Our already-razor-thin playoff chances depend on playing the kind of situational football that made the dynasty. Both eras of it. The situational football Troy Brown and Deion Branch and Danny Amendola and (salute) Malcolm Mitchell were nails in. The guys the GOAT could throw to before they were even open and be like “they’ll be there. just wait”.

If this ends up on Freezing Cold Takes, I’ll gladly shotgun a beer or whatever penalty is appropriate, but as of right now, the Patriots have a legit talent on the roster that has proven they can produce, in the exact ways that the Patriots love their wideouts to produce, day in and day out, and they’re wasting it by making KB run-block and ride the bench, because... reasons.

And especially given that both big-money tight ends from last season appear to be producing at the same rate as the secretary in Ghostbusters, leaving a weapon like Kendrick Bourne on the shelf seems either oblivious or malicious, or both.
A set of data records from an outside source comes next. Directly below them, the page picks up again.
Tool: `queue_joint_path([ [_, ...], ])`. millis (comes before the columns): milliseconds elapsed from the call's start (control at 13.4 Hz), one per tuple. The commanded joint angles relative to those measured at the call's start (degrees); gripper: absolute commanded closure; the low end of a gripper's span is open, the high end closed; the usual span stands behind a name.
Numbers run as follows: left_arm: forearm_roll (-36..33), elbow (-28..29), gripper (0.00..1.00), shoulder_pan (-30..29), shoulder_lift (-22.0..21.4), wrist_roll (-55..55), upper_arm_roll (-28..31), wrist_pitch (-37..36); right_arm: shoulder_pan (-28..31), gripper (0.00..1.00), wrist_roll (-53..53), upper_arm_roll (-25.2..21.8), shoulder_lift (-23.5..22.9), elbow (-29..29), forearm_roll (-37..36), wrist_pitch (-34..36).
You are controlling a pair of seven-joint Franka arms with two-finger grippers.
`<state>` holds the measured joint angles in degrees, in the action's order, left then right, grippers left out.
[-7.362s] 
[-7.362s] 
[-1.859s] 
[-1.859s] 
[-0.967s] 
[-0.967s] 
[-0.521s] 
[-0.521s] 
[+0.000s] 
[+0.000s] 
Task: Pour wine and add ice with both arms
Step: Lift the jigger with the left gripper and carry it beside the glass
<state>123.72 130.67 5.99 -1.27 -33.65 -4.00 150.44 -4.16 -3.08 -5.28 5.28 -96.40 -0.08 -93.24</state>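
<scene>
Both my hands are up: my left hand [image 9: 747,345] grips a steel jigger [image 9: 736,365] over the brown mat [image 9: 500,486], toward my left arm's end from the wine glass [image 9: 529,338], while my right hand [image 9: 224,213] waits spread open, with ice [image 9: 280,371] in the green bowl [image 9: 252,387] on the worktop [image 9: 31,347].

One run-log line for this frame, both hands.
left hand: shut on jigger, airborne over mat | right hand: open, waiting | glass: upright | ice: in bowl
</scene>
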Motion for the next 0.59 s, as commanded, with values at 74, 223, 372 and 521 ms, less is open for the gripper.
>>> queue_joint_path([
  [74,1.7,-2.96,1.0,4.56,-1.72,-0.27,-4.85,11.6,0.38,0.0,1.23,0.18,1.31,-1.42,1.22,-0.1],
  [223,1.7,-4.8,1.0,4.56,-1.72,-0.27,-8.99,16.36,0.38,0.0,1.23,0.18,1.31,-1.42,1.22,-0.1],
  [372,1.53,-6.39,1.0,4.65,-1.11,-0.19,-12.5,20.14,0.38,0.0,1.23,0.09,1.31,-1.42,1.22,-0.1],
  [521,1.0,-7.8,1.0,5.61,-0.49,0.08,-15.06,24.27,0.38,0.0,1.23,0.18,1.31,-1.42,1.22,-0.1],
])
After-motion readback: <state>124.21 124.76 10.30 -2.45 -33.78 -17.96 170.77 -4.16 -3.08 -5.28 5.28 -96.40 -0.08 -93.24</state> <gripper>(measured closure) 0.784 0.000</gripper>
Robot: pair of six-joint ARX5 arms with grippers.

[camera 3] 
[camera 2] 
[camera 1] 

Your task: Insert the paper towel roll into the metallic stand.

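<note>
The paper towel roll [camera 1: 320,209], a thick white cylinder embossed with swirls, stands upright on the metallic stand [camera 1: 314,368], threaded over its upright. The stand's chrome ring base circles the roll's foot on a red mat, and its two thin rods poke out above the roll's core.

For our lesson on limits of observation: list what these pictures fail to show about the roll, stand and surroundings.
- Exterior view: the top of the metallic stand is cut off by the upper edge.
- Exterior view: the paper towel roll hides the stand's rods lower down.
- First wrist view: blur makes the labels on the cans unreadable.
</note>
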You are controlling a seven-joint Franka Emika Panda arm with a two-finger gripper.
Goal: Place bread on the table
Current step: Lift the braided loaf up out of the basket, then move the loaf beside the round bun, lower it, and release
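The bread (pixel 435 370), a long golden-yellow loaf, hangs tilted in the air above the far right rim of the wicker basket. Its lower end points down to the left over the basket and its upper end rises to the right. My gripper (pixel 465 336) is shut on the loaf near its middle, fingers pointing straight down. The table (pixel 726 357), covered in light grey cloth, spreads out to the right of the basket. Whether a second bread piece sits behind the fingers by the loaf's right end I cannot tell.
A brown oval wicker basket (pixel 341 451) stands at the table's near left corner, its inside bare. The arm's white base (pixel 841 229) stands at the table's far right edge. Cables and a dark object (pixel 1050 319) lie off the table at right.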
Regardless of which one it is, with all due respect to the nerds that do the NBA thing and crave the offseason even more than the real season, if the goal is winning football games, Bourne needs to be on the field. A lot. And after the last few weeks, where between Bailey Zappe and Mac Jones, the passing game still looks like herding cats on more than a few snaps, not calling Kendrick’s number at this point is doing the dad thing where it’s like “nah I don’t need (tool that would clearly make the job easier), I got my flathead screwdriver, I’m fine”

The choice to keep Kendrick Bourne was deliberate. Now for the love of winning football games, let him and Mac cook.